Buenrollismo
21 Ene 2023
Hasta mitad del pasado siglo XX era habitual presenciar alguna bronca por parte del público como respuesta a determinados espectáculos teatrales que no conseguían la aquiescencia de los espectadores, y no me refiero a situaciones provocadas por el efecto de ninguna ‘Clá’ (o claque) con intereses concretos debidamente satisfechos económicamente.
De hecho incluso alguna obra que finalmente terminó siendo considerada una gran creación, fue recibida con pataleos.
“La obras de arte se dividen en dos categorías: las que me gustan y las que no me gustan. No conozco ningún otro criterio” (Antón Chéjov)
Lanzar tomates, o restos de comida, al escenario, como acto de reprobación o protesta tiene una rancia tradición con origen en The Globe Theatre, de Londres, en época de William Shakespeare, en el siglo XVII. La primera bronca teatral, a base de lanzar tomates, que se encuentra documentada, data de 1883 en el “New York Times” cuando en una función de un teatro de Hempstead, John Ritchie fue objeto del desencanto del público, lloviendo sobre él restos de comida e incluso huevos.
Hoy, sin embargo, en esta tercera década del siglo XXI, la muestra de desagrado sobre un espectáculo teatral quedará reducida o a no aplaudir al término de la representación o abandonar la localidad antes de finalizar la propuesta y, entre ambas posibilidades, mi parecer sería el primero, fundamentalmente para posicionarme con criterio y tener opinión concreta sobre el todo y no solo sobre una parte. Aunque realmente la mayoría de espectadores no satisfechos con lo que se les brinda desde la escena no opten, en nuestra contemporaneidad, por ninguna de las dos posiciones anteriores, sino que, aún no complacidos, participarán de algunos aplausos, de forma tibia e instrumental, confundiendo corrección social con la necesaria labor de feedback que el espectador debe al teatro como parte esencial que es en él.

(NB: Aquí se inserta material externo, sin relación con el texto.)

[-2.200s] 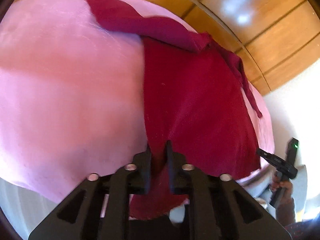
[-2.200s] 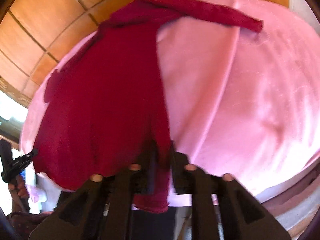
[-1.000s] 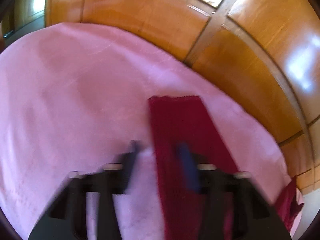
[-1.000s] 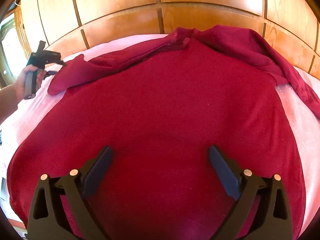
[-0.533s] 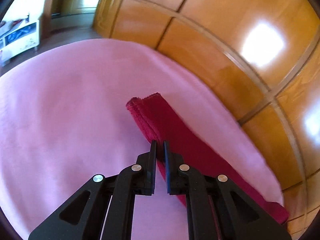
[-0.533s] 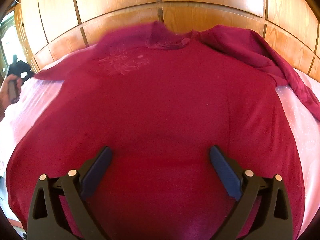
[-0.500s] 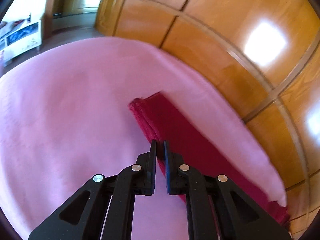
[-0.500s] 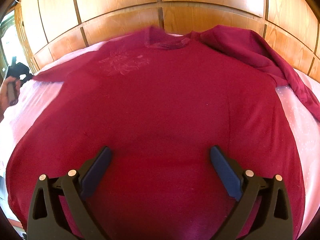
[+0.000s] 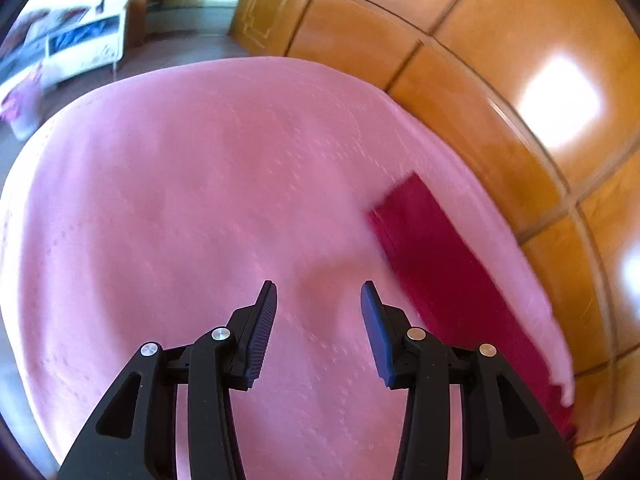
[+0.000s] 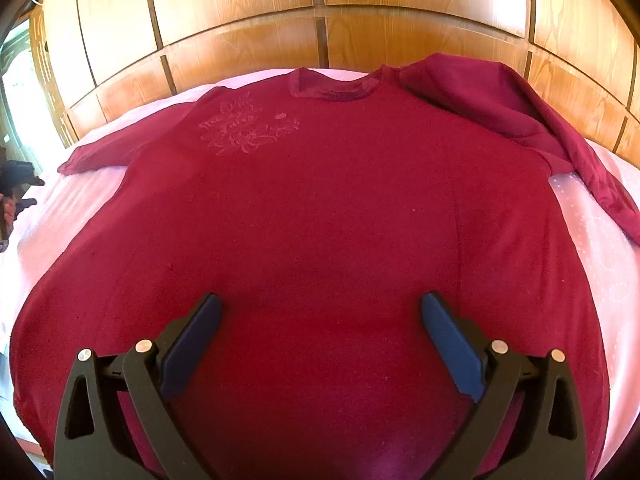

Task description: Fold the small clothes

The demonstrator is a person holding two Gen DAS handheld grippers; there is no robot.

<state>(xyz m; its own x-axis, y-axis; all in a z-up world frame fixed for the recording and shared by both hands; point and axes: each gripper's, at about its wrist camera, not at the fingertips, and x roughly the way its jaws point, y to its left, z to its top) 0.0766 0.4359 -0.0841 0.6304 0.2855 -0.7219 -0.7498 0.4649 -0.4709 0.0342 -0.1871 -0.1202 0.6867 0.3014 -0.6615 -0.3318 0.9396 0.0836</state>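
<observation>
A dark red long-sleeved shirt (image 10: 320, 208) lies flat, front up, on a pink bedsheet (image 10: 592, 240), collar toward the wooden wall. Its left sleeve (image 10: 100, 154) is stretched out flat; its right sleeve (image 10: 520, 116) is bunched and folded. My right gripper (image 10: 320, 304) is wide open and empty over the shirt's lower body. In the left wrist view the straightened sleeve (image 9: 436, 264) lies to the right of my left gripper (image 9: 318, 292), which is open and empty above bare sheet (image 9: 180, 208). The left gripper also shows far left in the right wrist view (image 10: 16, 184).
A wooden panelled wall (image 10: 320, 12) runs along the far side of the bed. A white cabinet (image 9: 80, 48) stands on the floor beyond the bed's left end. The sheet's near edge drops off at the lower left (image 9: 24, 380).
My left gripper has opened, let go of the sleeve end and swung left away from it. The left sleeve now lies stretched flat. My right gripper has stayed open over the shirt.
</observation>
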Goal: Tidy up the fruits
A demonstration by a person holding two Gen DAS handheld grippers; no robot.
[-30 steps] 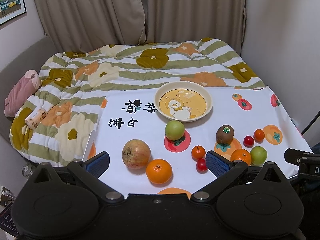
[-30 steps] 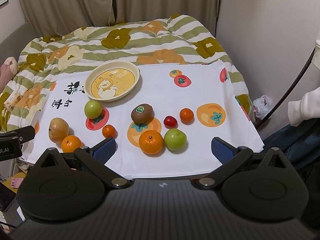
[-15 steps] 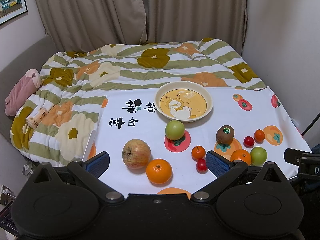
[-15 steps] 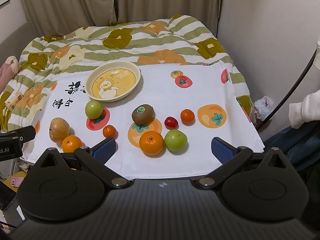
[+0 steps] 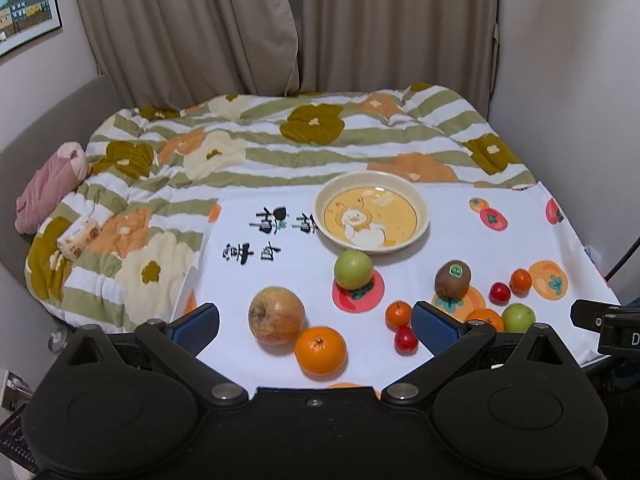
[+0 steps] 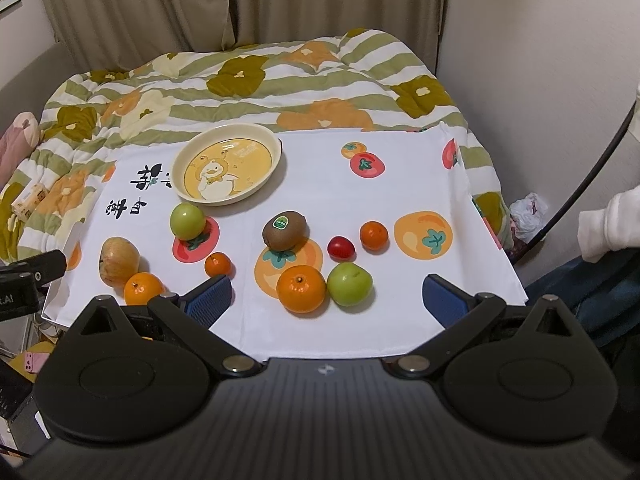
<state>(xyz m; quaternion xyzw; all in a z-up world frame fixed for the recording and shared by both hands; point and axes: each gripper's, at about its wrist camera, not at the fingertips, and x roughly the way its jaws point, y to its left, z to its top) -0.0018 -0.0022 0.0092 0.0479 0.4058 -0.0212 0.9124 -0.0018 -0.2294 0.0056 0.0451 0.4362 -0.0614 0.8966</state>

“Pienso, luego existo” (Descartes)
Claro que esa confusión entre la corrección social y el ejercicio de la libre, y objetiva, opinión, va mucho más allá de las salas teatrales y no solo concierne al propio criterio sobre un espectáculo o una propuesta.
Es evidente que no hace falta lanzar un tomate para mostrar insatisfacción o desaprobación, más a estas alturas del siglo XXI, pero ocultar nuestro propio criterio bajo una halo de ‘buenrollismo’ o corrección social, tampoco es el camino adecuado. E ítem más se podría enunciar sobre un crítico cuyas todas sus opiniones publicadas fueran siempre benignas.
“Somos lo que pensamos. Todo lo que somos surge de nuestros pensamientos. Con nuestros pensamientos construimos el mundo” (Buda)
Más allá del ámbito teatral o del mundo del espectáculo, parece como si solo estuviéramos preparados, en general, para las críticas bonancibles, sin entender que una opinión objetiva, y honesta, facilita herramientas hacia el camino de la excelencia.
Aunque quizás el origen del problema para aceptar cualquier crítica u opinión, radique en el contemporáneo modo de eludir cualquier discrepancia, sacrificado ese sano elemento de debate bajo el altar de favorecer el buen rollo aparente y priorizar, ante todo, el buen clima (de la actividad, de la profesión, de la empresa, de la familia o de la tribu en general).
“Todo el mundo se queja de no tener memoria y nadie se queja de no tener criterio” (François de la Rochefoucauld)
Vivimos en colectividad y somos seres sociales por definición, pero preservar el espíritu crítico y el pensamiento independiente es primordial en este momento en el que, en todos los ámbitos, formamos parte de decenas, cientos e incluso miles de redes interconectadas entre sí.
El ejercicio de exponer la propia opinión en base a un determinado criterio, incluye, por supuesto el debido respeto a quien pueda pensar diferente con quien se podrán intercambiar argumentos, evitando buscarse enemigos gratuitos a cuyo efecto la buena educación y el sentido común serán las más eficaces herramientas.
“Hemos caído en el pánico inmoral de la indiferenciación, de la confusión de todos los criterios” (Jean Baudrillard)
El filósofo Jean Baudrillard, que centró su trabajo en el análisis de la posmodernidad y el postestructuralismo, afirmaba que “Hemos caído en el pánico inmoral de la indiferenciación, de la confusión de todos los criterios” y ciertamente, de alguna manera, el magma de una opinión uniforme sustentada en los límites de una corrección social rayana en una edulcoración utópica, aunque no real, autolimita la reafirmación del criterio personal y la propia opinión, sometidas al formalismo de un ‘buenrollismo’ convertido en la nueva dictadura de nuestros tiempos.